Strong passwords and multi-factor authentication
Strong passwords have been touted for years but most people still do not use them. The problem with strong passwords is that they become hard to remember which makes them counter-productive if they need writing down. As a minimum, all passwords should contain a capital letter, a number and one non alphanumeric character. Each password should be unique to a particular site. Recycling passwords is a bad idea as it means once you are hacked, your entire online presence is compromised. Invest in a password manager such as LastPass to keep all of your passwords secure.
As well as a strong password, multi-factor authorisation (MFA) should be used where available. MFA requires you to enter a secondary piece of information, usually a 6 digit token which is sent to your phone (or via an app if you have one installed). You need both pieces of information before you can access the account. This means that knowing the password alone is now not enough.
We touched on privacy in one of my previous articles. This is one of the most important elements of protecting your identity online. If you don’t safeguard your information correctly, the scammer will be only too happy to steal it. Social media sites are the most common locations where scammers will look for information to steal.
For romance scams, Facebook and Instagram are ideal locations for scammers. These sites are used by young people who are quite happy to leave their profiles unlocked in the search for likes. Young people also seem to be in competition to see who can get the most friends. Scammers prey on this and most youngsters wouldn’t think twice about befriending a stranger to up their numbers.
It is important to set your profile to friends only as a minimum and in some cases, it needs to be even more secure. Create groups so that you are only showing relevant information to the right people.
Look out for phishing emails
As we have previously discussed, phishing emails are designed to look realistic. Their sole intent it to entice you to a fake website where you can enter all of your personal details. Being able to spot a phishing email is vital if you are going to protect your identity online and also offline.
Phishing emails will never address you by name. All of the information will be vague so be vigilant and never take any email at face value.
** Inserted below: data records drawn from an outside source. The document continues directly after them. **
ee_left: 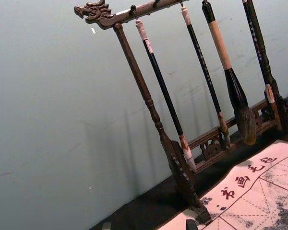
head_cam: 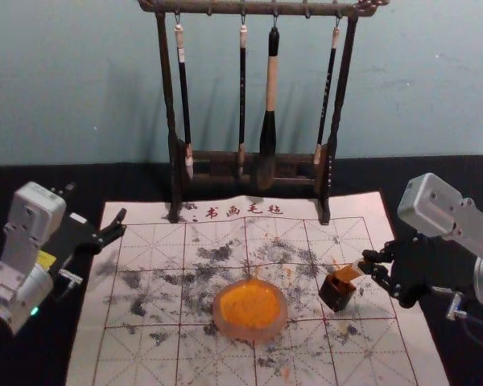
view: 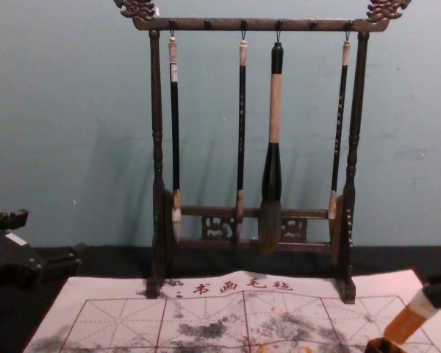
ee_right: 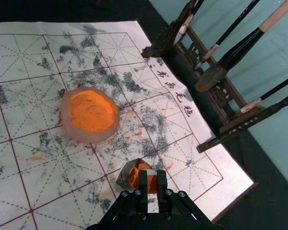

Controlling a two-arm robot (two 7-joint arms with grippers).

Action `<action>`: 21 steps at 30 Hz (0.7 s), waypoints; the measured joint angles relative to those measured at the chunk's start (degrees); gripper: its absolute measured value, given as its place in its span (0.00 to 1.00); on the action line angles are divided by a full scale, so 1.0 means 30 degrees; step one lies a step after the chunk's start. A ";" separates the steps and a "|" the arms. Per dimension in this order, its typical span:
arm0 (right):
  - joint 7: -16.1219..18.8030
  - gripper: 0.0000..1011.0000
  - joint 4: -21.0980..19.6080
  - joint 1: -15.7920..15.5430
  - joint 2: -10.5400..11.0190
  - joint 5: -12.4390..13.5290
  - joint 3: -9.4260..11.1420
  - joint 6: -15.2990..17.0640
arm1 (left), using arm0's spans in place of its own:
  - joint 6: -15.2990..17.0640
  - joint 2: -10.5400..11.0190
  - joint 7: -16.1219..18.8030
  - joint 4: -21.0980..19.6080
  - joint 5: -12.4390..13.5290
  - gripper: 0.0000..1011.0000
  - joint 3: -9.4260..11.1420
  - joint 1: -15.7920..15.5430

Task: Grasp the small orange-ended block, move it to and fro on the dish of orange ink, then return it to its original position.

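A black table (head_cam: 362,175), seemingly cloth-covered, holds the brush rack (head_cam: 294,158), with a gridded mat (head_cam: 145,362) reaching forward from its feet.

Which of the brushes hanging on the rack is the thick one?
The third brush from the left, as the head view shows them. It is clearly fatter than the others, with a broad pale band between two black sections.

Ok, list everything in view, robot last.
Table: one, black, under mat.
Mat: one, whitish, gridded, on table.
Dish: one, pale pink, mat's middle.
Ink: one pool, orange, in dish.
Box: one, dark, right of dish.
Block: one, orange and white, in right claw.
Rack: one, dark brown, mat's far edge.
Brushes: four, mostly black, on rack.
Wall: one, bluish, behind.
Arms: two, grey, at sides.
Left claw: one, black, open, at left.
Right claw: one, black, closed on block.
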 joint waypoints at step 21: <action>-0.0090 0.08 0.0684 0.0263 -0.0420 0.0209 -0.0264 0.0667 | 0.0000 0.0000 0.0000 0.0001 0.0000 0.99 0.0000 0.0001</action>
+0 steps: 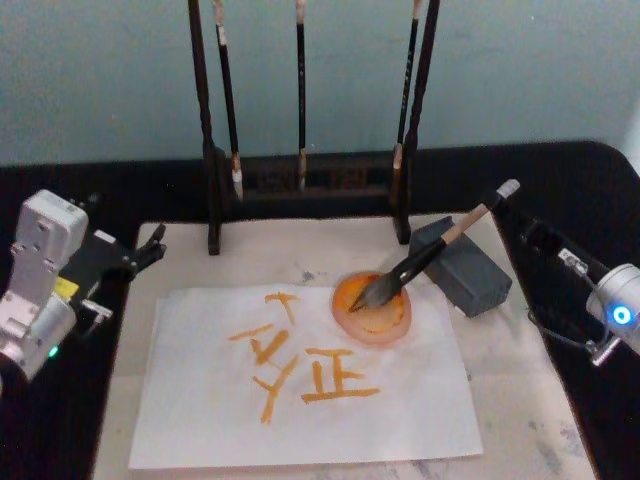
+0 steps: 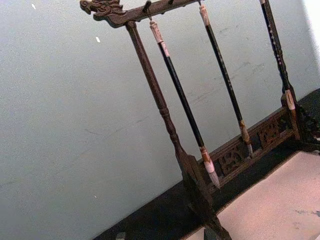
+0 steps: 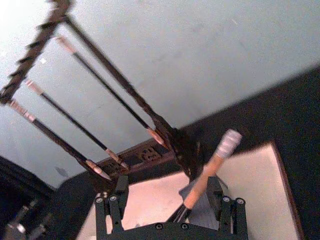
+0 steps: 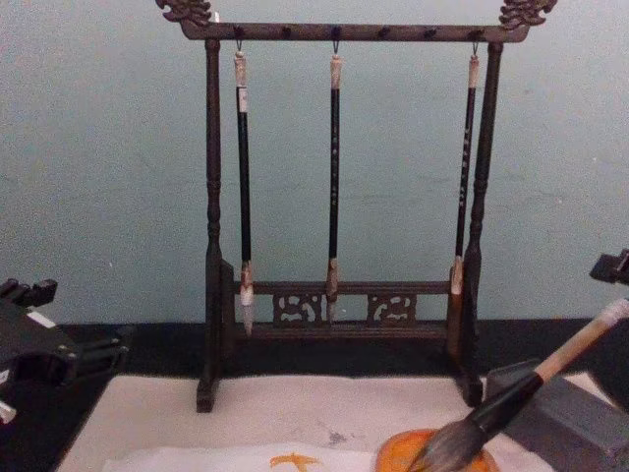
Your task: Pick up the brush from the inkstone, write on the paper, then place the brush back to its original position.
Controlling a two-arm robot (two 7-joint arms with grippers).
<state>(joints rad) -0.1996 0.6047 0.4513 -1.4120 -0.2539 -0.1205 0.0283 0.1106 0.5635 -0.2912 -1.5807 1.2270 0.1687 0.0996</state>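
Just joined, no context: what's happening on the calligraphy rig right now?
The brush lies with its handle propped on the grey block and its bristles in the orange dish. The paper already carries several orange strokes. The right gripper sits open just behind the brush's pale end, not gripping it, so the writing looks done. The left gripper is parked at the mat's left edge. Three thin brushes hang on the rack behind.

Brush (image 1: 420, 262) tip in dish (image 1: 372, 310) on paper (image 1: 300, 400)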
Subject specialists are not always special
Joining groups or forums is a great way to gain knowledge. Remember though that the person who is giving out all this information is not known to you. If they are communicating in the main channel then there shouldn’t be an issue as their advice is public. The moment this conversation switches to a private channel and personal information is requested, it is time to start being suspicious.
Always be wary of someone who wants to take you away from the mainstream communication and into a private channel. There may be a good reason for this but there are plenty of sinister reasons too.
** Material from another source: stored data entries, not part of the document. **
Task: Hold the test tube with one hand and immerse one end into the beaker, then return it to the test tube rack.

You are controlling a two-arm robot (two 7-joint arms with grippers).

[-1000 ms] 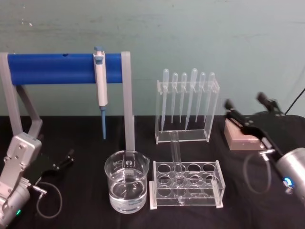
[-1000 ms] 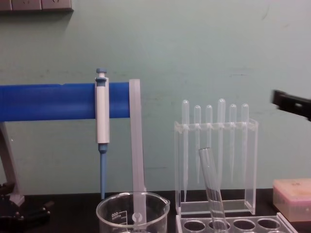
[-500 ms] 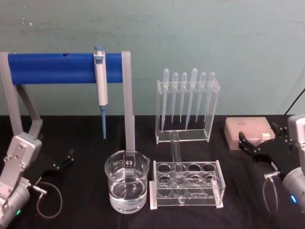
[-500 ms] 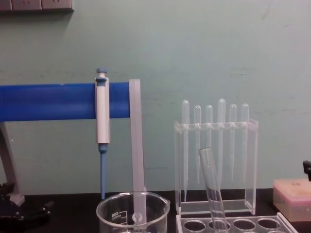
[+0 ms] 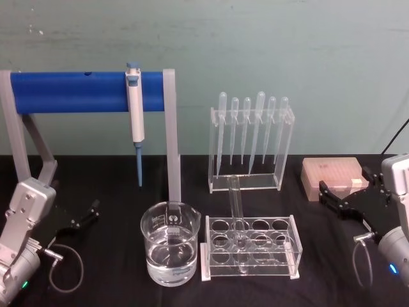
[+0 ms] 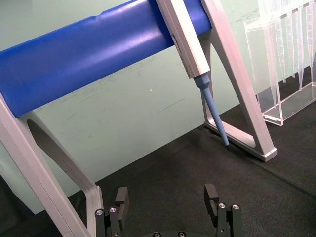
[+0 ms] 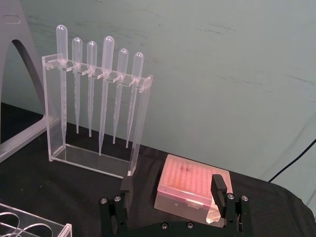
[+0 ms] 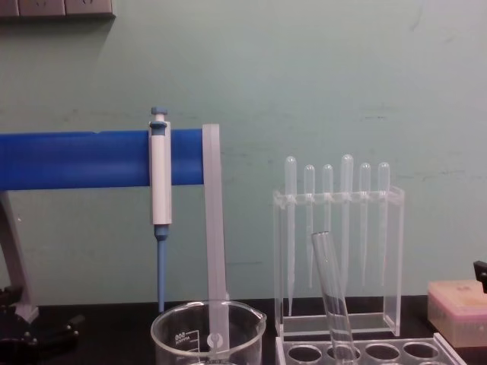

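Note:
The test tube (image 5: 235, 208) stands tilted in a clear acrylic rack (image 5: 250, 263) at the table's middle; its upper part is seen from the side as the test tube (image 8: 330, 293). Left of the rack sits the beaker (image 5: 169, 251), partly filled with clear liquid, its rim low as the beaker (image 8: 207, 328). My right gripper (image 5: 348, 183) rests low at the right, open and holding nothing, well away from the tube. Its own camera shows the right gripper (image 7: 172, 182) with spread fingers (image 7: 217, 183). My left gripper (image 5: 89, 212) lies parked at the left, and the left gripper (image 6: 167, 195) is open.
A grey stand with a blue bar (image 5: 83, 91) carries a white-and-blue pipettor (image 5: 135, 115) behind the beaker. A clear holder with several plastic pipettes (image 5: 251, 137) stands behind the rack. A pink tip box (image 5: 332, 174) sits just beyond the right gripper.
The right gripper has come down from a raised position and drawn back to the right, settling near the pink box. The test tube stays in its rack. The left arm is still.

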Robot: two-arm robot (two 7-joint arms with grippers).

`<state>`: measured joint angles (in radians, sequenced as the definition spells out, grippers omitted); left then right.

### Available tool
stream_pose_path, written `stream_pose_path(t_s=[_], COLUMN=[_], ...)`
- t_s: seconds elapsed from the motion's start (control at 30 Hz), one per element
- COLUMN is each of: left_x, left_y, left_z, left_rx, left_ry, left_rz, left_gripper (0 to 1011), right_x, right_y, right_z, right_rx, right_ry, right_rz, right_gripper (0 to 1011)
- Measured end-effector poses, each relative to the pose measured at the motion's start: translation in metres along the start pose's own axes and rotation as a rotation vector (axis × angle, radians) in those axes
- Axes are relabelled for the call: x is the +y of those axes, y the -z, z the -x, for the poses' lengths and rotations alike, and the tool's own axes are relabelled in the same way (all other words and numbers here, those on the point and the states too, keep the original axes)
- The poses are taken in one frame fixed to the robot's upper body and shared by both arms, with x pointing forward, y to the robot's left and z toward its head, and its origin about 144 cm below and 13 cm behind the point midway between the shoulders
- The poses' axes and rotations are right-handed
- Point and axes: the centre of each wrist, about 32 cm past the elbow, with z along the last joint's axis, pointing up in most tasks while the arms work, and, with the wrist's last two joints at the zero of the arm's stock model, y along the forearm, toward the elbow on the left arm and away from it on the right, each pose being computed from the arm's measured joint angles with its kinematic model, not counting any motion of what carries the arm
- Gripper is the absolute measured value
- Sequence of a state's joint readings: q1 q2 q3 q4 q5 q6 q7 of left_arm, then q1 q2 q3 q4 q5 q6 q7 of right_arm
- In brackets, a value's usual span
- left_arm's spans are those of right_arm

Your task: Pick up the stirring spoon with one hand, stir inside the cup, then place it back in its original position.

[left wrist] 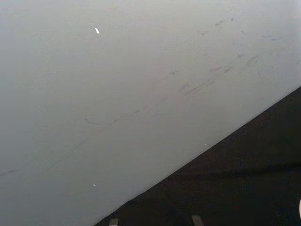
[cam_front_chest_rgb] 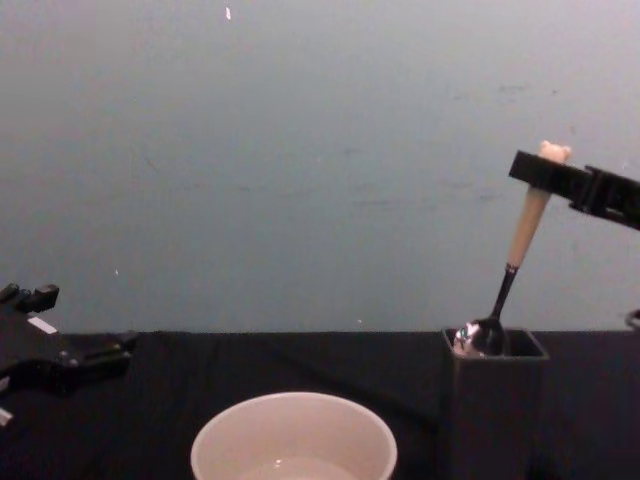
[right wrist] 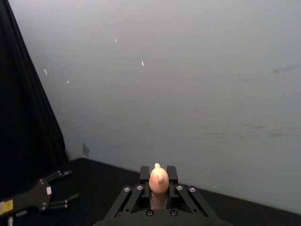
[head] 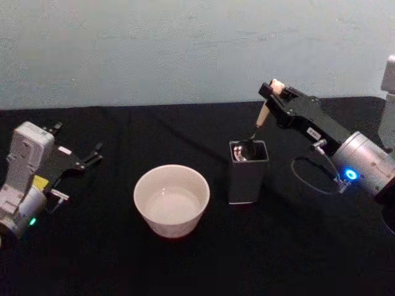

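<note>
**Head view.**
- Cream cup (head: 171,200): near the desk's (head: 123,265) front edge, about centre.
- Dark grey holder (head: 248,171): upright, just beside the cup on its right.
- Stirring spoon (head: 263,116): tilted, with its bowl in the holder's mouth.
- Right gripper (head: 275,88): pinching the top of the spoon's handle.
- Left gripper (head: 92,154): fingers spread, by the desk's left edge, well apart from the cup.

**Left wrist view.**
- Grey wall (left wrist: 117,94) above the black desk.

**Right wrist view.**
- The spoon's bear head is clamped between the right gripper's fingers (right wrist: 145,175).

**Chest view.**
- The spoon's bowl sits level with the holder's rim.
</note>
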<state>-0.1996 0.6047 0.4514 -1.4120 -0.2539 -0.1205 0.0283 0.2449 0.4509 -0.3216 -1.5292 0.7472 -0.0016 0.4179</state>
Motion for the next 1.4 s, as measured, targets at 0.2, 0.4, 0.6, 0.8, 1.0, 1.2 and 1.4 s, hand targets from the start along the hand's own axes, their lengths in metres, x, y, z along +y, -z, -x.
stream_pose_path(t_s=[0.2, 0.4, 0.6, 0.8, 1.0, 1.2, 1.4], left_x=[0.000, 0.000, 0.000, 0.000, 0.000, 0.000, 0.000], left_y=[0.000, 0.000, 0.000, 0.000, 0.000, 0.000, 0.000], left_z=[0.000, 0.000, 0.000, 0.000, 0.000, 0.000, 0.000], left_rx=[0.000, 0.000, 0.000, 0.000, 0.000, 0.000, 0.000], left_ry=[0.000, 0.000, 0.000, 0.000, 0.000, 0.000, 0.000], left_rz=[0.000, 0.000, 0.000, 0.000, 0.000, 0.000, 0.000], left_gripper=[1001, 1001, 1001, 1001, 1002, 1002, 1001], right_x=[0.000, -0.001, 0.001, 0.002, 0.004, 0.005, 0.005], right_y=[0.009, 0.017, 0.027, 0.033, 0.038, 0.040, 0.040], right_z=[-0.002, -0.004, -0.006, -0.007, -0.008, -0.009, -0.009], right_rx=[-0.006, -0.011, -0.002, 0.001, 0.001, 0.001, -0.003], right_ry=[0.003, 0.011, 0.026, 0.035, 0.043, 0.045, 0.048], right_rz=[0.036, 0.072, 0.111, 0.134, 0.153, 0.161, 0.164], right_gripper=[213, 213, 213, 213, 213, 213, 213])
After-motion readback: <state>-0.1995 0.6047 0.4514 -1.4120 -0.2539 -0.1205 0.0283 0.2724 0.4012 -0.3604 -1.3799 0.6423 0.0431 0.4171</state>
Be careful with the rubbish
Although this isn’t an online safety tip it is important to shred all correspondence before you bin it. A scammer could quite easily go through a bin and get plenty of information to make your life difficult.
Take a bank statement for instance. As well as your name and address, they would also have you account number and a record of who your direct debits went to. This could be enough start a second life as you or even get credit in your name.
Use biometrics where possible
The 21st century person carries their life around with them on their smart device. Whilst this is convenient for communicating and staying in touch with the world, it presents a massive security problem. If you were to lose your device or have it compromised the outcomes would be severe. You could be impersonated, cloned or have your bank account emptied. Having a password on your device is no longer enough. All new smart devices allow biometric authentication which will allow you to log in with your fingerprint or iris. This technology is improving all the time and is already proven to prevent unauthorised access to your device.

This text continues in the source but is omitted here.